DNA from the above sludge samples will be extracted for 16S rRNA sequencing to uncover the profiles of ARB, and high-throughput qPCR will be applied to determine and quantify the occurrence of typical ARGs for these sludge samples. These ARGs will include tetracycline resistance genes (tetA, tetG, tetM, tetX, tetQ and tetW), erythromycin resistance genes (ermB and ermF) and sulfonamide resistance genes (sulI and sulII).  They were selected according to types of antibiotics and main resistance mechanisms. In addition, some selected mobile genetic elements (MGEs) represent the potential of the horizontal gene transfer, including the class 1 integrase gene (intI1), the conjugative transposon Tn916-Tn1545 family (Tn916/1545) and one insertion sequence common region I gene (ISCR1) will also be quantified to (HGT). Furthermore, some sludge samples before and after anaerobic digestion will also be selected for high-throughput metagenomics. This approach will be applied to investigate the fate of the broad-spectrum profiles of ARGs in anaerobic digestion.

In addition, the concentrations of total solids (TS), volatile solids (VS), chemical oxygen demand (COD), and methane production in anaerobic digestion will also be measured.

Task 2: Control and management strategy for antibiotic resistance (Months 25-36)

Based on the results of this study, the control and management strategy for antibiotic resistance will also be proposed.

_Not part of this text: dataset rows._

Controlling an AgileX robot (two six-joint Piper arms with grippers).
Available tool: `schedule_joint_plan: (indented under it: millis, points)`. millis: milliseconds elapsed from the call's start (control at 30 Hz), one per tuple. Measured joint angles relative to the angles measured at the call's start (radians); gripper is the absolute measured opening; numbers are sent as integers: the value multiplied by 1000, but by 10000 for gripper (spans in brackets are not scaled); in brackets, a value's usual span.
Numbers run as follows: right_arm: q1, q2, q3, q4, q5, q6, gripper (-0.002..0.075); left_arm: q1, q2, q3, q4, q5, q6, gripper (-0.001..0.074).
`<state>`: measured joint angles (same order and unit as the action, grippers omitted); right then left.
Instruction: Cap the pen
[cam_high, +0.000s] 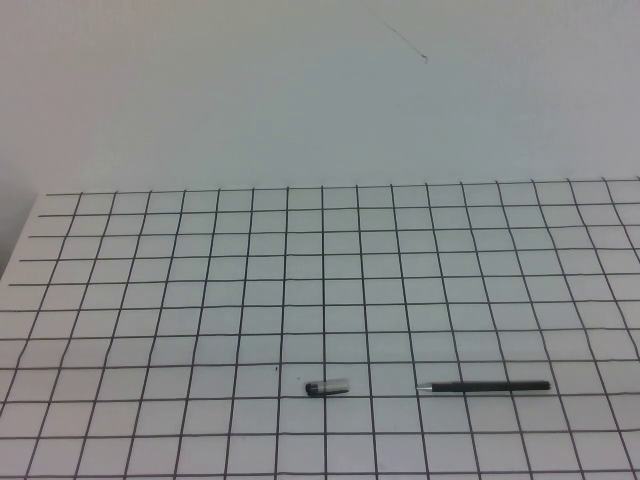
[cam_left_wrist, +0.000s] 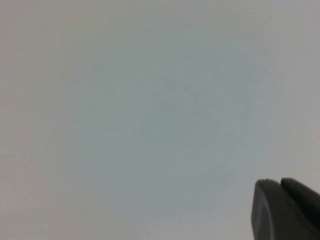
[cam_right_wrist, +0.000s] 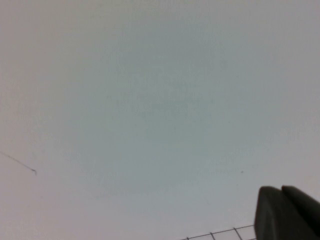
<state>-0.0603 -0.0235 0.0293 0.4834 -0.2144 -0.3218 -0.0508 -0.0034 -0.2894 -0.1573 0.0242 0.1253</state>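
The thin black stick pen (cam_high: 485, 386) lay uncapped on the white gridded worktop (cam_high: 200, 300), near its stubby clear-and-black cap (cam_high: 327, 387). Left pincer (cam_left_wrist: 285, 210) and right pincer (cam_right_wrist: 287, 212) faced the wall; their grip state was unclear.

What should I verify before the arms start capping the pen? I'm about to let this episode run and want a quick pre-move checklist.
1. Pen lies flat on the gridded table, free of clutter: ok.
2. Cap lies apart from the pen, on the pen's left: ok.
3. Pen's silver tip faces the cap: ok.
4. Which end of the cap is open: cannot tell.
5. Left gripper shows only as a dark corner in its wrist view, absent from the high view; fingers' state: cannot tell.
6. Right gripper likewise sits away from the table's objects; fingers' state: cannot tell.
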Motion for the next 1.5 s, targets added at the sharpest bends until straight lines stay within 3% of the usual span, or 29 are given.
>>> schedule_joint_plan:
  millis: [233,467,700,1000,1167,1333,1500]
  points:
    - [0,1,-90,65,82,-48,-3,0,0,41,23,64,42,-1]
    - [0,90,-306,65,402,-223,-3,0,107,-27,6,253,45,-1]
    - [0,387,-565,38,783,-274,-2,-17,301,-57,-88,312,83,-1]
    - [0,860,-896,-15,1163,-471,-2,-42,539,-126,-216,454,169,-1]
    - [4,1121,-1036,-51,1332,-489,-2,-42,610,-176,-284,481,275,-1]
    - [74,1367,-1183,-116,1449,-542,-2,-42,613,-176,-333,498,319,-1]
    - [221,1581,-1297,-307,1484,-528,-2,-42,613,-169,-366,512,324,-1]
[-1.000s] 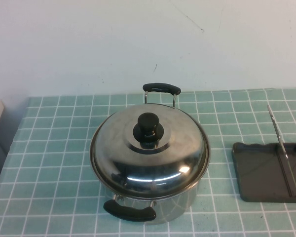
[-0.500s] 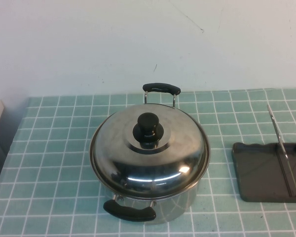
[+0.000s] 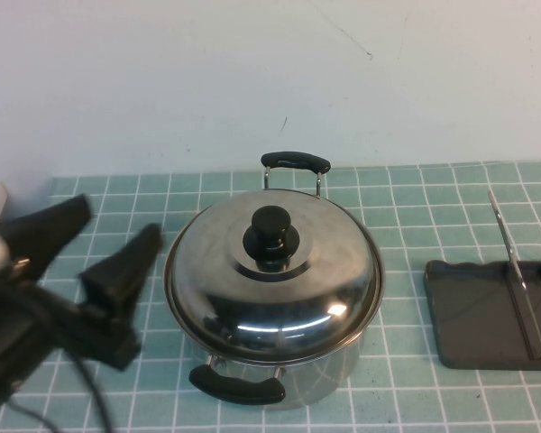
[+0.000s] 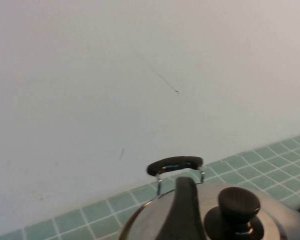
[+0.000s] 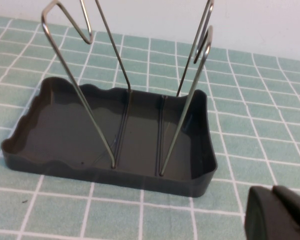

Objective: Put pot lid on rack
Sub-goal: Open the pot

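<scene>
i see the pot lid (image 3: 275, 280) seated flat on the steel pot (image 3: 279, 374), black knob (image 3: 270, 236) upright at its centre. the pot sits on the green tiled tabletop (image 3: 415, 207), one black handle (image 3: 295, 161) on the wall side of the lid and the other handle (image 3: 238, 386) on my side of it. the rack (image 3: 487, 316) lies to the right of the lid, well apart from it, dark tray flat on the tiles, thin wire dividers (image 3: 508, 248) standing up from it. left gripper (image 3: 104, 239) is just left of the lid, above the tiles, fingers spread apart with nothing between them, not touching the lid. in the left wrist view one dark fingertip (image 4: 182, 210) shows in front of the lid (image 4: 275, 220) beside the knob (image 4: 238, 202). right gripper (image 5: 277, 215) only shows in the right wrist view, near the rack (image 5: 65, 135), close to one tray corner; fingers look pressed together, holding nothing. white wall (image 3: 252, 72) behind the lid.
</scene>
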You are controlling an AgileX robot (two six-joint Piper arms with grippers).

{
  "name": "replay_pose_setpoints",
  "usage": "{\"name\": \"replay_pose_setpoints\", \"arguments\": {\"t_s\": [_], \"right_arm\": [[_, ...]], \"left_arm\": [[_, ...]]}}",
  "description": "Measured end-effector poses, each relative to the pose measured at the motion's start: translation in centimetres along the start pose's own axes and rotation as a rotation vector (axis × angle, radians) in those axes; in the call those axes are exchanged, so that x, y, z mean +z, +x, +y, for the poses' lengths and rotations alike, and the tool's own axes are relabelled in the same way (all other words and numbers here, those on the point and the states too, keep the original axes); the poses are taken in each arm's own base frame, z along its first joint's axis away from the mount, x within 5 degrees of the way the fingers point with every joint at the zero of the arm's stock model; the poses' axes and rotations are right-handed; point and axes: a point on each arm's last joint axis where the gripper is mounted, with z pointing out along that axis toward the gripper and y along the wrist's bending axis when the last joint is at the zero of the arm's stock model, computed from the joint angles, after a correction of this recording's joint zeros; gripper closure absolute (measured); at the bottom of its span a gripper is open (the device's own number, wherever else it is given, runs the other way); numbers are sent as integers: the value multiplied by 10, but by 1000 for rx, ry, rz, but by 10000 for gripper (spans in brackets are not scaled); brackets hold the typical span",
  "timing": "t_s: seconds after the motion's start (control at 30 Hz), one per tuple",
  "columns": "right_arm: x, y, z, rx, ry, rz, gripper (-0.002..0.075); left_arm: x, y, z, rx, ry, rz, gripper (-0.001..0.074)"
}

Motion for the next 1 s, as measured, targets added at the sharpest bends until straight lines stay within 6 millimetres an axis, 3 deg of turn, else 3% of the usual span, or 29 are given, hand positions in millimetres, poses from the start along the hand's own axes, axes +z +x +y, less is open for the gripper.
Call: {"name": "replay_pose_setpoints", "arguments": {"t_s": [0.27,0.63,0.87,1.0], "right_arm": [[0,0,0,0,0,0,727],[0,0,0,0,0,0,727],[0,0,0,0,0,0,727],[0,0,0,0,0,0,727]], "left_arm": [[66,25,-18,28,129,40,215],[136,55,-22,6,184,21,215],[153,88,-20,-14,168,115,215],[157,94,-18,-38,153,120,256]]}}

Latest Project Developments:

Professor Qilin Wang’s (Centre for Technology in Water and Wastewater, School of Civil & Environmental Engineering, University of Technology Sydney) PhD student Huan Liu won 2022 AWA NSW Student Water Prize on 4 March 2022. Her prize-winning project is co-funded by WaterRA and the Australia Research Council. WaterRA is supporting this research work via Project #2058 “Understanding and Reducing the Spread of Antibiotic Resistance in Anaerobic Sludge Digestion” supported (cash and in-kind funding) by SEW (Dr Li Gao). She is developing a technology for improving antibiotic resistance genes and pathogen removal, enhancing anaerobic sludge digestion and boosting dewaterability of digested sludge. Water Research Australia was mentioned on the AWA Linkedln and Facebook official accounts while announcing the Student Water Prize Winner "The project is part of collaborative research projects sponsored by Water Research Australia and the Australia Research Council and will bring economic and environmental benefits to the water industry."